Will 2019 Super Duty tire pressure monitors work with a 2011 Super Duty?

Backstory:

Needed new tires for my truck. It was much cheaper to buy a set of new takeoffs from some bro dozer than it was to buy new tires. Got a set of aluminum 18" wheels with Goodyear Wrangler A/T Kevlar whatever tires with less than 400 miles on them for $900. I want to bolt them on to my 2011 F250, but don't know anything about the tire pressure monitors and if I will have to swap them from my old wheels to the new ones.
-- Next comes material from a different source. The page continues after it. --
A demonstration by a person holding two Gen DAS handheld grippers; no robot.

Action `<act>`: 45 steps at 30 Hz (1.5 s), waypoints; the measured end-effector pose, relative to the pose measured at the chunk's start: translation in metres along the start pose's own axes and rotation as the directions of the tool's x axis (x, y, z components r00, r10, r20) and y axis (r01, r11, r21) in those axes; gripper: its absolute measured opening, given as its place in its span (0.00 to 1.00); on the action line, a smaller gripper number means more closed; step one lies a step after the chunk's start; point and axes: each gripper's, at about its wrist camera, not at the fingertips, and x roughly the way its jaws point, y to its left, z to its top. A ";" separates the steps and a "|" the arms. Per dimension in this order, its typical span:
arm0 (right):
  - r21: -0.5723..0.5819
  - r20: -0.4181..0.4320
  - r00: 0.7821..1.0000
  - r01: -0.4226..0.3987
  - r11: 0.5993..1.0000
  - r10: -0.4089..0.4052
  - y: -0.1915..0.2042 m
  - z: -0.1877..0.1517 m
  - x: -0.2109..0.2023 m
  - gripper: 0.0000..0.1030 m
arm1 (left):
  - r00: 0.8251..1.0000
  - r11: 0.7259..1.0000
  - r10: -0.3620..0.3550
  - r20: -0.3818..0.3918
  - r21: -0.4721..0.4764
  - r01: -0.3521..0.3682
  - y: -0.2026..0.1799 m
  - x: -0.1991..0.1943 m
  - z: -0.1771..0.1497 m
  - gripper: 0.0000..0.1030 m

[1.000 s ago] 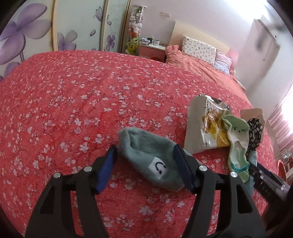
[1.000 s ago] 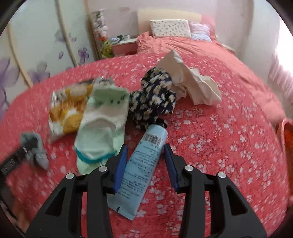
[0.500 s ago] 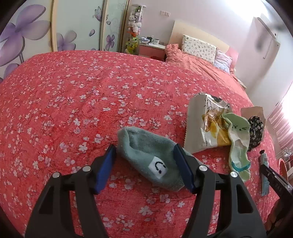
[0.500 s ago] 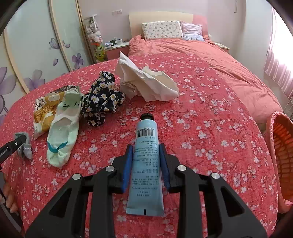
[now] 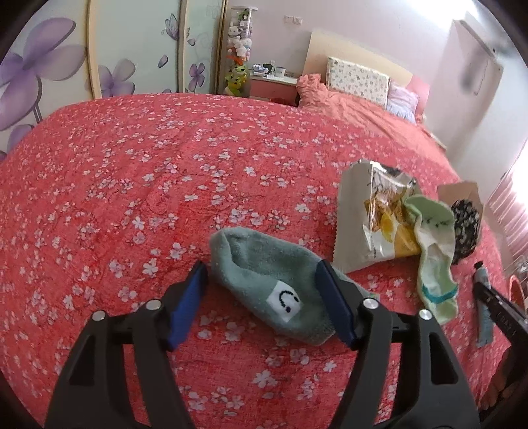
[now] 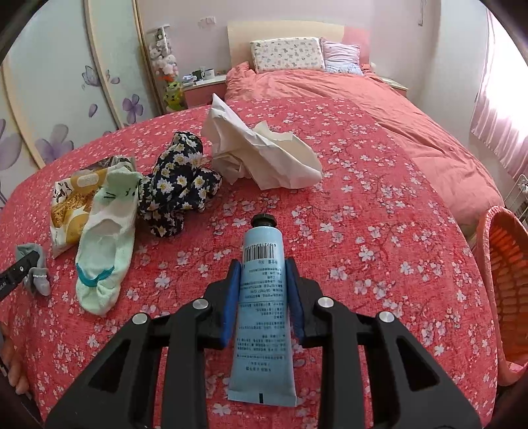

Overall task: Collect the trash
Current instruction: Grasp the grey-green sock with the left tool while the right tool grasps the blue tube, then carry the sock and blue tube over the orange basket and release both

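A red floral bedspread (image 6: 379, 211) covers the bed. At its head, a patterned pillow (image 6: 286, 54) leans against the cream headboard (image 6: 283, 29). Left of the headboard stands a pink nightstand (image 6: 201, 89); beside it, a clear tube of plush toys (image 5: 240, 49). Wardrobe doors (image 5: 49, 66) carry purple flowers.

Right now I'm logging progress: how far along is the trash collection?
Nothing visibly binned yet. In hand: right gripper clamps the blue tube; the orange basket sits right. Left gripper straddles the teal sock, open. Left: snack bag and crumpled paper.
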 end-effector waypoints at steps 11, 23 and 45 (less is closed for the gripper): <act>-0.015 -0.001 1.000 0.010 1.000 -0.010 0.000 -0.001 0.000 0.27 | 1.000 0.999 -0.011 -0.017 0.053 0.012 -0.029 -0.005 -0.013 0.68; -0.015 0.000 1.000 -0.012 1.000 0.012 -0.007 -0.008 -0.006 0.27 | 0.999 0.991 -0.054 -0.006 0.123 0.054 -0.060 -0.005 -0.018 0.17; 0.035 0.163 0.986 -0.040 0.999 0.034 -0.058 -0.009 -0.087 0.27 | 0.974 0.972 -0.171 0.151 0.189 0.142 -0.084 -0.102 0.000 0.08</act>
Anyone know?

Thank you.
 

·
Registered
Joined
·
127 Posts
IDK if they will work, but you can try the programming procedures to find out.
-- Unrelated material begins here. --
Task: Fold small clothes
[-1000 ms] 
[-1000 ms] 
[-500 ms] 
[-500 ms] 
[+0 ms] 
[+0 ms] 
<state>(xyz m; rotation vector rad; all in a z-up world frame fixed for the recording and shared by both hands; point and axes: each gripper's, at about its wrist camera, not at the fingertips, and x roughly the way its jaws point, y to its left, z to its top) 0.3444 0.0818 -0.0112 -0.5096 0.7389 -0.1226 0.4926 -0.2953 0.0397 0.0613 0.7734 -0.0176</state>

Sent from my iPhone using Tapatalk
 

·
Premium Member
Joined
·
3,052 Posts
I've just been driving around with the light on for over 100k miles.

Thought it would burn out eventually, but it's still going strong.

The light on the dash wasn't nearly as effective at alerting me as the chunks of rubber flying and what sounded like a shotgun as the tire distributed itself among the weeds.

So I decided they were pretty well useless as I actually check the tires and airbags and haven't ever bothered fixing that one.
 

·
Registered
Joined
·
1,700 Posts
Discussion Starter #5
This truck has the screen in the instrument cluster and makes lots of annoying noises and flashes annoying visuals if one of the tires gets low. I am not going to drive around with that shit going on daily. I will break beads and swap sensors before dealing with that. I am really hoping there is a way to use the 2019 sensors though. I will look up the learn process and see if I can get it to work this weekend.
 

·
Premium Member
Joined
·
1,038 Posts
This may be a :homer: question, but here it goes:
According to napa they are different. I knew they were on '16+ f150 trucks, so I looked at our parts program and they changed in 17 on the SD trucks also. Sorry, think they will not work. And, from what we learned on our f150 is that we cannot program them anymore like the older trucks. We either have to buy a new tpms tool or take them over to the ford store. good times, change is always a good thing!
 

·
Registered
Joined
·
1,700 Posts
Discussion Starter #9
For some reason this doesn't work for Fords. I have had an inflated tire with a good sensor in my bed while my spare is on and it still throws a warning. It's like it knows if the wheel(s) are not spinning.
 

·
Premium Member
Joined
·
3,610 Posts
Take the sensors off your current rims, put them all together is a small tank somehow and pressurize to 100 psi..... problem solved.
 

·
Registered
Joined
·
9 Posts
According to napa they are different. I knew they were on '16+ f150 trucks, so I looked at our parts program and they changed in 17 on the SD trucks also. Sorry, think they will not work. And, from what we learned on our f150 is that we cannot program them anymore like the older trucks. We either have to buy a new tpms tool or take them over to the ford store. good times, change is always a good thing!
Part numbers may have changed (because of physical differences) but the signal that is transmitted may be the same. I remember being able to replace the banded sensors with valve stem sensors on 2010-2016-ish Fords. Same with GMs aluminum stem sensors with newer rubber stem sensors.

Worth a try if your truck does not need the TPMS tool and you can use the deflate method. Keep in mind the tire needs to deflate pretty low before the horn sounds during the learn process. If it does not honk, then all you lost is time and air pressure:D
 

·
Registered
Joined
·
1,700 Posts
Discussion Starter #17
So I read the link provided above, but how do I know if I can do the honk method? The link was confusing.